There is both good news and bad news to report about the Superconducting Super Collider. On June 10, the House Energy and Water Development Appropriations Subcommittee agreed to SSC funding of $620 million for the next fiscal year. This is only $20 million below the Clinton Administration’s request, and represents an increase of more than $100 million over the current year. Despite this good omen, both supporters and critics of the collider agree that upcoming House and Senate floor votes on the project look increasingly uncertain.

Details of the subcommittee’s bill, which funds all DOE general science programs, will not be released until the full House Appropriations Committee votes on the bill on June 17. It is unlikely that the committee will change the funding level. Senate counterparts should provide funding around this same level, as Energy chairman J. Bennett Johnston (D-Louisiana) is a strong SSC supporter.

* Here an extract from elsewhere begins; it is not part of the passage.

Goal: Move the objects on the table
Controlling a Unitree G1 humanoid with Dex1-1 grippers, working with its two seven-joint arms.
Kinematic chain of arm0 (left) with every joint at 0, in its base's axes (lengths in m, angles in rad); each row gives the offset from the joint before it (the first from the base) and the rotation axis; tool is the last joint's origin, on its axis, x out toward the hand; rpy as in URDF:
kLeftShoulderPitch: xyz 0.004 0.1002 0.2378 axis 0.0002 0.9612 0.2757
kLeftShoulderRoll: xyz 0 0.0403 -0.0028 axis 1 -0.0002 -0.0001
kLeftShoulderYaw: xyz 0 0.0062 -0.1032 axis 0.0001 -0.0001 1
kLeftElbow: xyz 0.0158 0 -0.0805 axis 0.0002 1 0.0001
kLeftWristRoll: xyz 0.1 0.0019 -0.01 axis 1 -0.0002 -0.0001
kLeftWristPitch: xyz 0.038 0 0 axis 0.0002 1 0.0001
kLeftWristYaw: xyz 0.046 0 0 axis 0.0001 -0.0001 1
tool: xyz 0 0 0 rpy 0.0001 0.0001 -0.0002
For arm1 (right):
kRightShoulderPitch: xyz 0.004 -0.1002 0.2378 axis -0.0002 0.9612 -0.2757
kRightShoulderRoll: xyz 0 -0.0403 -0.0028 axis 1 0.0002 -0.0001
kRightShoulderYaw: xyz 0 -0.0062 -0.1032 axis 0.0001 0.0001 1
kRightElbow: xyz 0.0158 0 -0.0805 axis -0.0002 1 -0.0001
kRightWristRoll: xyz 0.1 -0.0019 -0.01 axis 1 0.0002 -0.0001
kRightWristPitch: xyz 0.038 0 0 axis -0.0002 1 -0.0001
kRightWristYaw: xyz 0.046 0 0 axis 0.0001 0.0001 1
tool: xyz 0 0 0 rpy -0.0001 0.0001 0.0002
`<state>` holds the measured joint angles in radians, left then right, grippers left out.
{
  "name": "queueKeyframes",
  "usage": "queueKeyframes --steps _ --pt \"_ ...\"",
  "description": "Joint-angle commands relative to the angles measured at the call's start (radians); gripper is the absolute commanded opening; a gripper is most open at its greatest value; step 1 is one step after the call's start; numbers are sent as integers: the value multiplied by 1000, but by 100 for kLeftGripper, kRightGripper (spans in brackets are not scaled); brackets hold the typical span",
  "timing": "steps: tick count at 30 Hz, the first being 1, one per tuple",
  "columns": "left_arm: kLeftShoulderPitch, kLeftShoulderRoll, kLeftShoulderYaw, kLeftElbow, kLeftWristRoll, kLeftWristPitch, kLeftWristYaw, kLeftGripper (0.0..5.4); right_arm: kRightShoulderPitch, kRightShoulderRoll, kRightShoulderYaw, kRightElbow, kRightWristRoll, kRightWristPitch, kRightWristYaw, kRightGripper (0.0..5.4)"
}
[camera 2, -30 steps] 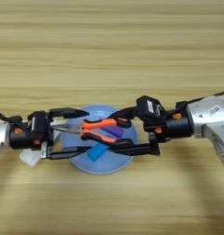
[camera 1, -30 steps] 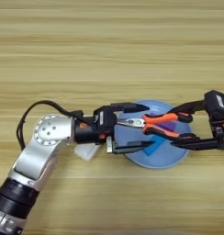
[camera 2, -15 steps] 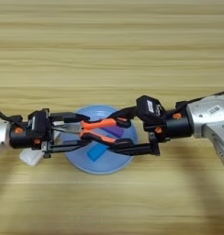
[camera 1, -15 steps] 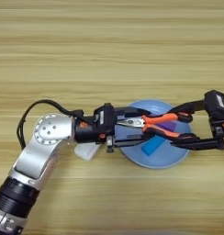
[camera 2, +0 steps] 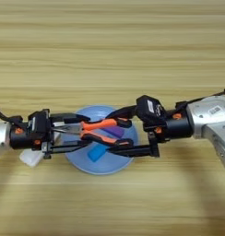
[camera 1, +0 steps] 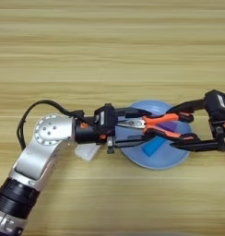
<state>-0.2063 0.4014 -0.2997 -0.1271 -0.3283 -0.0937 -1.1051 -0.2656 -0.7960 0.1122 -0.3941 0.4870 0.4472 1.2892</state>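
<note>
- The wooden table (camera 1: 109, 50) carries a round blue plate (camera 2: 103, 163).
- Needle-nose pliers (camera 2: 103, 130) lie across it, above a blue block (camera 2: 97, 153).
- Left gripper (camera 1: 133, 124) has backed off slightly, fingers apart around the nose.
- Right gripper (camera 2: 118, 138) brackets the handles, open; neither grasps yet.

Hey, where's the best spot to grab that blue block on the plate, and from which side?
Grip the blue block across its short sides, coming from above: it lies flat on the plate, and the pliers and both sets of jaws crowd its far side.
</note>
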Motion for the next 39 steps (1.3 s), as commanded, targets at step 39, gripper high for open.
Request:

A combination of forces is significantly weakening the outlook for the collider. Last year, during a short-lived period of cost-cutting in the House, SSC funding was terminated. With the recent breakdown of President Clinton’s Btu tax package, pressure is again being applied to cut spending. Big projects are especially vulnerable, and some in Washington are wondering if Clinton may move to cut spending by damning with faint praise the collider. On June 7, White House press secretary Dee Dee Myers said, “At this point, the president continues to support those programs [including the space station.] They’re in the budget.”

The recent election of a new Republican senator in Texas, a state now represented by two Republicans, lessens the pressure on the White House to push for the project. SSC funding seems to be becoming a more partisan issue.

Two other factors are also coming into play. In its April budget submission, DOE predicted on the order of a $2 billion increase in the SSC’s cost and a three-year delay in the completion date. And, unfavorable publicity over some questionable SSC expenditures of around $500,000, according to a report in The Los Angeles Times, is assured later this month when Chairman John Dingell (D-Michigan) convenes a hearing on the SSC. Dingell’s activities garner much attention, and the timing of this hearing could not be worse for SSC supporters.

The fate of the SSC is going to be decided this year by all of the Members of the House and Senate. SSC opponents are moving to ensure that in this fall’s conference committee, House conferees represent the will of the House. This was not the case last year. In 1992, the House voted to kill the SSC by a vote of 232-181. The Senate approved funding, and the collider was ultimately funded. Both supporters and opponents are looking for the vote to be far closer this time. Senator Dale Bumpers (D-Arkansas) predicts, “We’ve got the best chance this year we’ve ever had to kill it in the Senate.” Rep. Jim Chapman (D-Texas), a strong SSC supporter, warned “if we can hold that [the $620 million] all the way through, I’d say it’s more than a major victory. It would be a miracle.”